Saturday, July 23, 2011

What a week!

This last week has been hectic!  I've been freezing corn, peppers and squash; digging potatoes, etc.  It's been dangerously hot and that means much more care for our outdoor animals, not to mention watering the garden and flowers twice a day.  Baby girls new teacher made a house visit one day, we've had two Birthday parties to attend, my Birthday was this week, Vacation Bible School prep has been going on, shew....I could go on and on.  It's been that kind of week.  Quite literally, I've been working from sunup to sundown with little down time...so I haven't been able to blog until now.  The funny thing is, now that I have a moment, I am at a loss for words.  All week, I had "blogable" thoughts running through my mind and they have disappeared along with my sanity.  Lol.

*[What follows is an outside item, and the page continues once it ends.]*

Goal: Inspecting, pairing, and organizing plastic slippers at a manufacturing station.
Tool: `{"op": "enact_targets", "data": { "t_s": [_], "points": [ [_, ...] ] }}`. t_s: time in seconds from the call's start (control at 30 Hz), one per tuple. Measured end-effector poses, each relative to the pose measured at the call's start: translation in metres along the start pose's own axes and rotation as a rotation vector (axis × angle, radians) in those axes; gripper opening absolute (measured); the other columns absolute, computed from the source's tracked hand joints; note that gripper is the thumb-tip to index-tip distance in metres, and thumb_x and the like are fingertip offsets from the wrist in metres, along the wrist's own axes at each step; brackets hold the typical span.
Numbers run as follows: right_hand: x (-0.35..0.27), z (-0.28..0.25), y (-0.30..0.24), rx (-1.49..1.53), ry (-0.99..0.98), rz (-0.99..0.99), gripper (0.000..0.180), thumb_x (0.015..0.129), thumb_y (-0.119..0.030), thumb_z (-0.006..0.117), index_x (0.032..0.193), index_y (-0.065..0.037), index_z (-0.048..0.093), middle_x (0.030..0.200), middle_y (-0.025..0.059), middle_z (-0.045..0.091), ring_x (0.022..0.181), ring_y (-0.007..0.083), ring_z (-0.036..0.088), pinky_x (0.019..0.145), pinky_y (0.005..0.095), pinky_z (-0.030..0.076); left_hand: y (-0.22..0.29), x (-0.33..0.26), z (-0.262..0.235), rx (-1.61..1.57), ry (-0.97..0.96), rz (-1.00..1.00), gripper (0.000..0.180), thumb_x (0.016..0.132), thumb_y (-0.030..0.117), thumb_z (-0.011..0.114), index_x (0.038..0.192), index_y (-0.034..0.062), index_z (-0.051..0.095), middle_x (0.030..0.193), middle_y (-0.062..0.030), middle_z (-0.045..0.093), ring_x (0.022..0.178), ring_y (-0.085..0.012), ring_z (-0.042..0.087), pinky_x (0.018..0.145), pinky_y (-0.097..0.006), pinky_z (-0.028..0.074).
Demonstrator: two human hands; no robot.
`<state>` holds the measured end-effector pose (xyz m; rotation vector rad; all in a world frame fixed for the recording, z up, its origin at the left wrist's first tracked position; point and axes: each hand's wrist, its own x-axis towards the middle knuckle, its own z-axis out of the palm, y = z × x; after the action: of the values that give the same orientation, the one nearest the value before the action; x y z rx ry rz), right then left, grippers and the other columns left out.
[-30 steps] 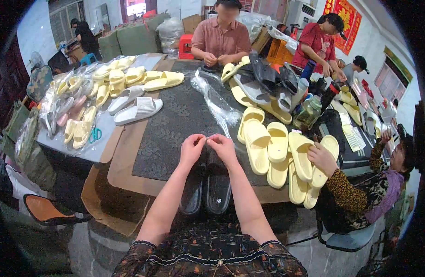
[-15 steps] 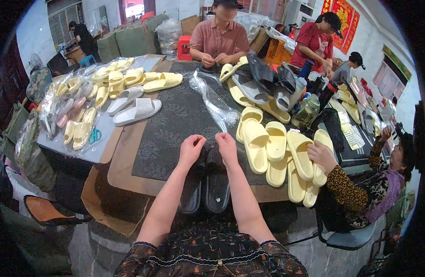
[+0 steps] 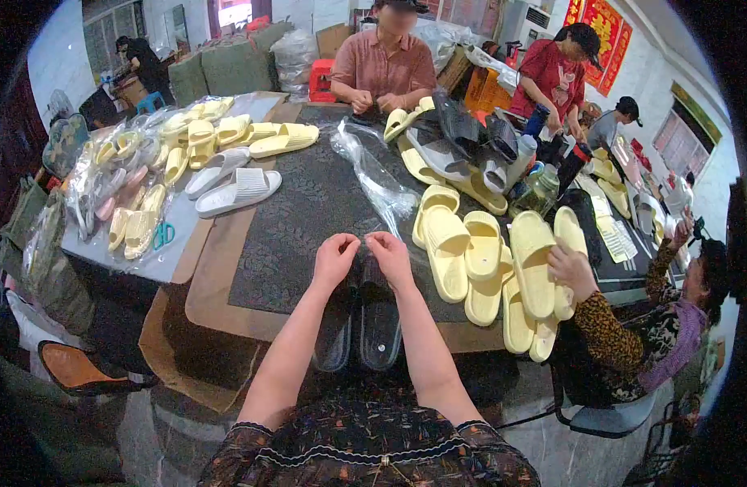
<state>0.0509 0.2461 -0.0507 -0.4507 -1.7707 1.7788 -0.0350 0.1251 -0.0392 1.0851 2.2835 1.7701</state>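
Observation:
My left hand and my right hand are close together above the table's near edge, fingertips pinched. Whatever lies between the fingertips is too small to make out. Beneath them a pair of black slippers sits side by side, the left slipper and the right slipper, their soles reaching over the edge toward me; my hands partly cover their straps. Just beyond my right fingers ends a long bunch of clear plastic bags, lying on the dark patterned mat.
Yellow slippers are piled to the right, where a co-worker's hand touches one. Grey slippers, bagged pairs and teal scissors lie left. A glass jar stands far right. Another person sits opposite.
My right hand has come away from the end of the plastic bags and moved left, closer to my left hand. On the right, the co-worker's yellow slipper has shifted and turned slightly.

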Motion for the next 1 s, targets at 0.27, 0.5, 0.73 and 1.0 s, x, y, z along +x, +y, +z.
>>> {"op": "enact_targets", "data": {
  "t_s": [0.27,0.5,0.73,1.0],
  "points": [
    [0.005,-0.006,0.011,0.084,0.133,-0.020,0.016,0.088,-0.013,0.063,0.097,0.000,0.064,0.084,-0.0011,0.062,0.076,0.0050,0.054,0.069,0.0196,0.043,-0.002,0.002,0.003,-0.030,-0.015,0.000,0.019,0.084,0.019,0.063,0.088,0.0006,0.066,0.080,-0.0124,0.066,0.073,-0.0234,0.063,0.069,-0.033,0.049],
    [0.004,-0.003,0.013,0.042,0.167,-0.061,0.017,0.089,-0.015,0.064,0.097,-0.001,0.064,0.085,-0.0001,0.063,0.077,0.0056,0.055,0.071,0.0206,0.045,-0.005,0.001,0.004,-0.051,-0.011,0.004,0.020,0.085,0.020,0.064,0.091,0.0012,0.066,0.079,-0.0063,0.066,0.070,-0.0145,0.059,0.066,-0.028,0.047],
    [-0.001,0.004,0.004,-0.112,-0.020,-0.065,0.016,0.089,-0.015,0.063,0.096,-0.001,0.064,0.080,-0.0014,0.061,0.072,0.0048,0.052,0.067,0.0198,0.043,-0.008,0.001,0.003,-0.054,0.013,0.034,0.020,0.086,0.021,0.063,0.091,0.0014,0.066,0.080,-0.0068,0.066,0.070,-0.0150,0.060,0.066,-0.029,0.047],
    [-0.002,0.001,0.004,-0.083,0.001,-0.077,0.016,0.089,-0.014,0.063,0.099,-0.001,0.063,0.082,-0.0017,0.061,0.074,0.0058,0.053,0.066,0.0214,0.044,-0.001,0.000,0.001,-0.021,0.008,0.031,0.019,0.084,0.019,0.062,0.087,0.0003,0.065,0.080,-0.0132,0.066,0.074,-0.0257,0.063,0.068,-0.035,0.049]
  ]
}}
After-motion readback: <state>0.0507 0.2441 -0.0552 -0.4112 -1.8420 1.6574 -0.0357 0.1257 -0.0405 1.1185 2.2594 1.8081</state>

Without being too specific, we have also faced a couple of potential health crises this week.  Emotionally, I have been struggling.  My healthy, sole bread-winning husband came to me last week with a major concern that rocked my world.  There was nothing for me to do but begin making specialist appts and PRAY.  I've always felt that prayer is one of my spiritual gifts, but when the issue at hand is so life changing, I didn't know how to pray.  Praying for God's will takes on a whole new meaning when it's YOUR husband, YOUR everything, the love of your life.  What if GOD's will didn't include a miraculous healing, what if his will didn't coincide with my own.  Oh my....to make things worse, my husband ask that no one know what was going on.  Our pastor was told and that was it.  I had no one to go to but GOD.  It was going to have to be enough....I knew it was enough, but I'd never had to rely completely on my faith before.

As I began to study and pray, I got a whole new meaning out of a couple of verses I was already familiar with.  The first verse if Philippians 4:6.  Do not be anxious for anything, but in everything, by prayer and petition, with thanksgiving, present your requests to GOD.  I also found a great deal of comfort in James 1:2-3, 6.  My brethren, count it all joy when you fall into trials.  Knowing that the testing of your faith produces patience.  But let him ask in faith, without doubting, for he who doubts is like a wave of the sea driven and tossed by the wind.

Do you ever feel like you are being tossed about in the sea of life.  I certainly do!  More specifically, there have been times in the last week that I have felt hopeless.  Through much prayer, GOD began to speak into my heart some simple truths.  Fully surrendering our lives to him is the only way we will ever live a joyous life.  Until we truly surrender ourselves and our families to him, we will constantly struggle with strife, fear and insecurity due to the things of this world.  We can only control our health, wealth and happiness to a certain extent.  We may eat organically, watch our weight and still lose a battle to melanoma, we may live frugally and contribute to 401k and find ourselves unemployed and losing everything.  We can allow ourselves to worry ourselves into a tizzy or we can lay all our problems at his feet and BELIEVE that he will guide us as he sees fit.  In the last week, I have realized that if we give our problems to GOD, he will give us an answer we can live with. 

Wednesday, I accompanied my husband to a specialist and was at peace.  Sitting in the waiting room, I thought to myself that this must be the peace that passes all understanding.  Had to be, I mean normally, I would have been literally sick with worry.  Sleep would be out of the question, I wouldn't be eating, would be throwing up...my nerves would be shot.  As he left me for his exam, I smiled and said "Everything will be fine".  He smiled and said "Yes, I know god has healed me, I can feel it."  If I"m being honest, I normally would cringe inwardly when hearing those words.  To me, it's always been a phrase that's proclaimed after a good outcome.  Who's to say God has anything to do with it!?  I'm ashamed to say that the old me, the me from a week prior has probably shamed GOD many, many times.  James 1:17 tells me that "Every good and perfect gift is from above, coming down from the father of Heavenly lights, who does not change life shifting shadows.  Wow.  Shifting shadows.  To me, I think of Satan lurking in the darkness making things appear good while he seeks to destroy.  Our GOD does not lurk in the shadows, he is the same yesterday, today and tomorrow.  When my husband walked backed out in the waiting room, I knew GOD had made everything right.  His specialist is watching a situation, but honestly believes we have a benign situation.  My hubby wasn't even sent for any testing.  As we linked arms and walked out to our car, I was thinking about how we really are conquerors in Christ.  When I was thinking tumor, he was saying cyst, when I was thinking financial devastation, he was allowing only a minor inconvenience, and when I was thinking surgery and treatments, he allowed a brief exam.  I am in awe of such an awesome savior and truly believe we were allowed to go through this because of me.  My hard head couldn't be penetrated unless he came through my husband. 

If you are like I was and constantly struggling with fear and worry, I ask you to study these verses and humble yourselves toward GOD.  Ask him to help you trust him completely and he will.  It is refreshing, humbling, exciting and scary at times, but worth every minute.  The only advice I can give is to hold on, because if you are like me, he may have to take drastic measures.